Lessee decided to purchase the premises and notified lessor as follows:
“YOU AEE HEEEBY NOTIFIED that I have elected to exercise the option to purchase the real estate described in that certain lease dated the 23rd day of June, A.D. 1955 by and between Vera A. Garowski as lessor and the undersigned Charles Jordan, as lessee, the real estate being more particularly described as follows: [Describing same] the said lease providing that the option could be exercised at any time during the term of the lease, which was a period of ten (10) years from the 1st day of July, 1955, at the purchase price of Twenty-five Thousand ($25,000.00) Dollars.
“The abstract should be submitted to my attorney, Charles E. Young, 500 McMullen Building, Dan-ville, Illinois, for examination, and the purchase price will be available upon the furnishing of a merchantable abstract of title and warranty deed.”

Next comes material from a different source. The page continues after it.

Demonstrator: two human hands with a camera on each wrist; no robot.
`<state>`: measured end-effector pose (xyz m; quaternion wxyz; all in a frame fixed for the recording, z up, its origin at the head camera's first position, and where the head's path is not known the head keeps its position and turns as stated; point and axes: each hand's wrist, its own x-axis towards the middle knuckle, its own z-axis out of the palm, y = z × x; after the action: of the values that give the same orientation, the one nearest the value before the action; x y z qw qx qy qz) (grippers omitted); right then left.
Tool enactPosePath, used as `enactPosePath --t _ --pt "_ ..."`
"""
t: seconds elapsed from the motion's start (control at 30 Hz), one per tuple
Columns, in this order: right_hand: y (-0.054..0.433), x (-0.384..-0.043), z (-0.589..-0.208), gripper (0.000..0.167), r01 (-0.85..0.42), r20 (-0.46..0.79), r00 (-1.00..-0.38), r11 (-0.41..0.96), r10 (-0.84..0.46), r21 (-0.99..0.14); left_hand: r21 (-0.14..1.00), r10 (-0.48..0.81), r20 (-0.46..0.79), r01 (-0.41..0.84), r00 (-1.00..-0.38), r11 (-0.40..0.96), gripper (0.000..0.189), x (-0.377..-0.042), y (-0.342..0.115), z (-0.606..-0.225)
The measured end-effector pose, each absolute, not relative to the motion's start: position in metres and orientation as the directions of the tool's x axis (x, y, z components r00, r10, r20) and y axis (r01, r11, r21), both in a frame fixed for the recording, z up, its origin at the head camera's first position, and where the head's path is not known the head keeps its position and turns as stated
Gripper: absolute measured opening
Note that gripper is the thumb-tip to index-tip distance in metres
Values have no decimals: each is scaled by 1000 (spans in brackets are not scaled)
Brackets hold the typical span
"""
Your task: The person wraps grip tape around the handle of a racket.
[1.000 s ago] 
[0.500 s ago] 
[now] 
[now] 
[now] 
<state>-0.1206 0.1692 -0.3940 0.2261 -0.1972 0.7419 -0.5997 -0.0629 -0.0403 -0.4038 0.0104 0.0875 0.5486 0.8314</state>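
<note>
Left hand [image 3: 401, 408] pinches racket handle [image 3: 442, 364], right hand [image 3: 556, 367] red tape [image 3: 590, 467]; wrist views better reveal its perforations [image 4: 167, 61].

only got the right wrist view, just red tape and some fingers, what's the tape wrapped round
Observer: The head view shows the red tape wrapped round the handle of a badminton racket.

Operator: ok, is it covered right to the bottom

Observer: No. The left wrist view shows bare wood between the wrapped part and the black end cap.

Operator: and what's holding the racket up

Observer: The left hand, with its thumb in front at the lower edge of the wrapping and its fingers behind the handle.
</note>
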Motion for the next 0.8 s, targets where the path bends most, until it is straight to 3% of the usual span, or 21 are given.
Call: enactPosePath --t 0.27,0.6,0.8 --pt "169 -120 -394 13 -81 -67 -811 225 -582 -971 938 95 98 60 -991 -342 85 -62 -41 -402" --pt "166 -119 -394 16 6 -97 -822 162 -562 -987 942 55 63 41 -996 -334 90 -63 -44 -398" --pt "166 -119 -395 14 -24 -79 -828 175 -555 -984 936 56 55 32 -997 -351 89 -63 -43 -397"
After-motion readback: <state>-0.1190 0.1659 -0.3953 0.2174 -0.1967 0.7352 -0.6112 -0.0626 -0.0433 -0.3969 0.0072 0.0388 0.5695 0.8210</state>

For a proper exercise, lessee must accept in toto the conditions contained in the option and he cannot add new ones of his own. Lessor says he did, indeed, add new ones—that she furnish a merchantable abstract of title and warranty deed—and hence she need not perform. With this the trial court agreed, and lessee appeals.
An option is defined as a right acquired by contract to accept or reject a present offer within the time limited. If an optionee does signify his acceptance of an offer within the time limited and upon the terms stated, the obligations become mutual and are capable of enforcement at the instance of either party. Nothing is said expressly in this option as to the character of the deed, or for that matter any deed, nor is there any allusion apropos of a merchantable abstract of title. Should lessee, in exercising this option, have signified his acceptance and delivered $25,000 to lessor and let it go at that? What if after lessee had done just that but fee simple title had not been immediately put in him, could he have changed his mind? Or what if after a conveyance of some sort, lessee had discovered that his title was something less than fee simple, could he have backed away, or would lessor be given a reasonable time to remedy the defect? By these few questions, and we could posit many more, we are suggesting, what we all know, that all agreements, options included, have implied promises or conditions, even including those that purport to cover every conceivable situation, and indeed, say so. As Chief Judge Cardozo remarked in Wood v. Lucy, Lady Duff-Gordon, 222 NY 88, 118 NE 214 (1917):
“The law has outgrown its primitive stage of formalism when the precise word was the sovereign talisman, and every slip was fatal. It takes a broader view today. A promise may be lacking, and yet the whole writing may be ‘instinct with an obligation,’ imperfectly expressed.”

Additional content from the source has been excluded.